- [WHAT IS BEING ASKED]: All of the data below needs to be set down once more, exactly as written.

- [DATA]:
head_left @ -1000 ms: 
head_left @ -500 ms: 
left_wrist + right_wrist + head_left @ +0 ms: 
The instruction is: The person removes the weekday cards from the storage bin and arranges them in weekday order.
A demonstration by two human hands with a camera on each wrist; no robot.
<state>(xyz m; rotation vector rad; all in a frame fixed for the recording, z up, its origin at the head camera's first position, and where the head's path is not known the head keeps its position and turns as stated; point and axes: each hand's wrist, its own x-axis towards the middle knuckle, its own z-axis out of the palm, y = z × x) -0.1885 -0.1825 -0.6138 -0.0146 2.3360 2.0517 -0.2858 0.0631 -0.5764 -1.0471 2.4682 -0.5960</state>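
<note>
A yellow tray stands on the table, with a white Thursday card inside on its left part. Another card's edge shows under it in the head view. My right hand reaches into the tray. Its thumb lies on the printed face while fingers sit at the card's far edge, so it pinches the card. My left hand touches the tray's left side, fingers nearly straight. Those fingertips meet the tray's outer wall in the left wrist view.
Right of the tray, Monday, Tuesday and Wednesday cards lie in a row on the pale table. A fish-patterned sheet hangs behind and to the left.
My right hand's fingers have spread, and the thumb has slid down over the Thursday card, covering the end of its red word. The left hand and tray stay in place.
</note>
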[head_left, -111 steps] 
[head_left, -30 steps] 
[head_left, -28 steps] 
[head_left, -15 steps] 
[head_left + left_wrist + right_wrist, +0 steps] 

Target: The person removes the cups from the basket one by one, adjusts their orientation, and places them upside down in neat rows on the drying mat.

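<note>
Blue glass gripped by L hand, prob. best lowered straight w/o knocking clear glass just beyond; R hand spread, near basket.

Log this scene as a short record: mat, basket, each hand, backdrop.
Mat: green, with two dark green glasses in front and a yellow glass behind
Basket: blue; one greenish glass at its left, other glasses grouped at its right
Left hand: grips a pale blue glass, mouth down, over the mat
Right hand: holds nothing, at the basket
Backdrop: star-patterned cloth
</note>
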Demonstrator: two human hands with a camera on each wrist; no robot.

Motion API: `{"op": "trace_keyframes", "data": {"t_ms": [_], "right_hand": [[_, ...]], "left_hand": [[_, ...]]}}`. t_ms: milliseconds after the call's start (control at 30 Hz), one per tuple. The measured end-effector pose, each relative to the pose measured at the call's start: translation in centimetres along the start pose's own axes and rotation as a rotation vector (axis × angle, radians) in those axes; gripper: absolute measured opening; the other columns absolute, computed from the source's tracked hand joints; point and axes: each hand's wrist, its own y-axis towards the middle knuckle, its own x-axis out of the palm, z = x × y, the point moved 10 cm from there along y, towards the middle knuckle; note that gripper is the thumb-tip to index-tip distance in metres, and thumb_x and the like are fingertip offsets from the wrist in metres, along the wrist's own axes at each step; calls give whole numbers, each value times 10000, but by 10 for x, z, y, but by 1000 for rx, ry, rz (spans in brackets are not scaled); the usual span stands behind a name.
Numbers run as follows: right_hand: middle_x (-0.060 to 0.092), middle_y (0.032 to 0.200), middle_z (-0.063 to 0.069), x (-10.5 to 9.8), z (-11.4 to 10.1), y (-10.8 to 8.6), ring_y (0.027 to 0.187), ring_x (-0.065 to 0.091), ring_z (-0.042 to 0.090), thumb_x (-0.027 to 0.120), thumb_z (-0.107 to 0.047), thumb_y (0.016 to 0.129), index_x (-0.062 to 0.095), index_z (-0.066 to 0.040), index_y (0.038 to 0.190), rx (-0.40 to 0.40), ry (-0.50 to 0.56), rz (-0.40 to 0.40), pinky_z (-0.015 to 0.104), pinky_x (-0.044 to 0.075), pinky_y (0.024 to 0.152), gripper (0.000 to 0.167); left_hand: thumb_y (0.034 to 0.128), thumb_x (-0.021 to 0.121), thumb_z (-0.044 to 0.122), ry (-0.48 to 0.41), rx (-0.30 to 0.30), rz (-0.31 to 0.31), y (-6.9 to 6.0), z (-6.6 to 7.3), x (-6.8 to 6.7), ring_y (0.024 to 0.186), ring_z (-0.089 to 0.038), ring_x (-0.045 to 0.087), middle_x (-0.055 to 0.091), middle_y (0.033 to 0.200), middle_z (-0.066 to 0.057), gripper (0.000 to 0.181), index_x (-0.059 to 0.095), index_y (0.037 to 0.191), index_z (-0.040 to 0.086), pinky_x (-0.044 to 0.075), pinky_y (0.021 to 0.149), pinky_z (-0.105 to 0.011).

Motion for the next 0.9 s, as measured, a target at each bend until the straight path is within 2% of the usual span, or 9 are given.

- [TASK OUTPUT]:
head_left @ -1000 ms: 
head_left @ -500 ms: 
left_wrist + right_wrist + head_left @ +0 ms: 
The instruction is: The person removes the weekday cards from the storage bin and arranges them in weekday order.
A demonstration by two human hands with a camera on each wrist; no robot.
<state>(xyz m; rotation vector rad; all in a frame fixed for the recording, z up, its origin at the head camera's first position, and where the head's path is not known the head keeps its position and turns as stated; point and axes: each hand's wrist, its own x-axis towards the middle knuckle, its own z-axis out of the palm, y = z × x) -0.1885 -0.1825 -0.6138 -0.0146 2.3360 2.0517 -0.2858 0.0631 -0.5764 -1.0471 2.4682 -0.5960</state>
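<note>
A yellow tray stands on the table, with a white Thursday card inside on its left part. Another card's edge shows under it in the head view. My right hand reaches into the tray. Its thumb lies on the printed face while fingers sit at the card's far edge, so it pinches the card. My left hand touches the tray's left side, fingers nearly straight. Those fingertips meet the tray's outer wall in the left wrist view.
Right of the tray, Monday, Tuesday and Wednesday cards lie in a row on the pale table. A fish-patterned sheet hangs behind and to the left.
My right hand's fingers have spread, and the thumb has slid down over the Thursday card, covering the end of its red word. The left hand and tray stay in place.
</note>
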[head_left, -111 steps] 
[head_left, -30 steps] 
[head_left, -28 steps] 
[head_left, -15 steps] 
[head_left + left_wrist + right_wrist, +0 steps] 

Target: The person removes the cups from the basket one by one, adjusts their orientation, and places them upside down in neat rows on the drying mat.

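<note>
Blue glass gripped by L hand, prob. best lowered straight w/o knocking clear glass just beyond; R hand spread, near basket.

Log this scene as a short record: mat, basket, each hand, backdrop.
Mat: green, with two dark green glasses in front and a yellow glass behind
Basket: blue; one greenish glass at its left, other glasses grouped at its right
Left hand: grips a pale blue glass, mouth down, over the mat
Right hand: holds nothing, at the basket
Backdrop: star-patterned cloth
</note>
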Demonstrator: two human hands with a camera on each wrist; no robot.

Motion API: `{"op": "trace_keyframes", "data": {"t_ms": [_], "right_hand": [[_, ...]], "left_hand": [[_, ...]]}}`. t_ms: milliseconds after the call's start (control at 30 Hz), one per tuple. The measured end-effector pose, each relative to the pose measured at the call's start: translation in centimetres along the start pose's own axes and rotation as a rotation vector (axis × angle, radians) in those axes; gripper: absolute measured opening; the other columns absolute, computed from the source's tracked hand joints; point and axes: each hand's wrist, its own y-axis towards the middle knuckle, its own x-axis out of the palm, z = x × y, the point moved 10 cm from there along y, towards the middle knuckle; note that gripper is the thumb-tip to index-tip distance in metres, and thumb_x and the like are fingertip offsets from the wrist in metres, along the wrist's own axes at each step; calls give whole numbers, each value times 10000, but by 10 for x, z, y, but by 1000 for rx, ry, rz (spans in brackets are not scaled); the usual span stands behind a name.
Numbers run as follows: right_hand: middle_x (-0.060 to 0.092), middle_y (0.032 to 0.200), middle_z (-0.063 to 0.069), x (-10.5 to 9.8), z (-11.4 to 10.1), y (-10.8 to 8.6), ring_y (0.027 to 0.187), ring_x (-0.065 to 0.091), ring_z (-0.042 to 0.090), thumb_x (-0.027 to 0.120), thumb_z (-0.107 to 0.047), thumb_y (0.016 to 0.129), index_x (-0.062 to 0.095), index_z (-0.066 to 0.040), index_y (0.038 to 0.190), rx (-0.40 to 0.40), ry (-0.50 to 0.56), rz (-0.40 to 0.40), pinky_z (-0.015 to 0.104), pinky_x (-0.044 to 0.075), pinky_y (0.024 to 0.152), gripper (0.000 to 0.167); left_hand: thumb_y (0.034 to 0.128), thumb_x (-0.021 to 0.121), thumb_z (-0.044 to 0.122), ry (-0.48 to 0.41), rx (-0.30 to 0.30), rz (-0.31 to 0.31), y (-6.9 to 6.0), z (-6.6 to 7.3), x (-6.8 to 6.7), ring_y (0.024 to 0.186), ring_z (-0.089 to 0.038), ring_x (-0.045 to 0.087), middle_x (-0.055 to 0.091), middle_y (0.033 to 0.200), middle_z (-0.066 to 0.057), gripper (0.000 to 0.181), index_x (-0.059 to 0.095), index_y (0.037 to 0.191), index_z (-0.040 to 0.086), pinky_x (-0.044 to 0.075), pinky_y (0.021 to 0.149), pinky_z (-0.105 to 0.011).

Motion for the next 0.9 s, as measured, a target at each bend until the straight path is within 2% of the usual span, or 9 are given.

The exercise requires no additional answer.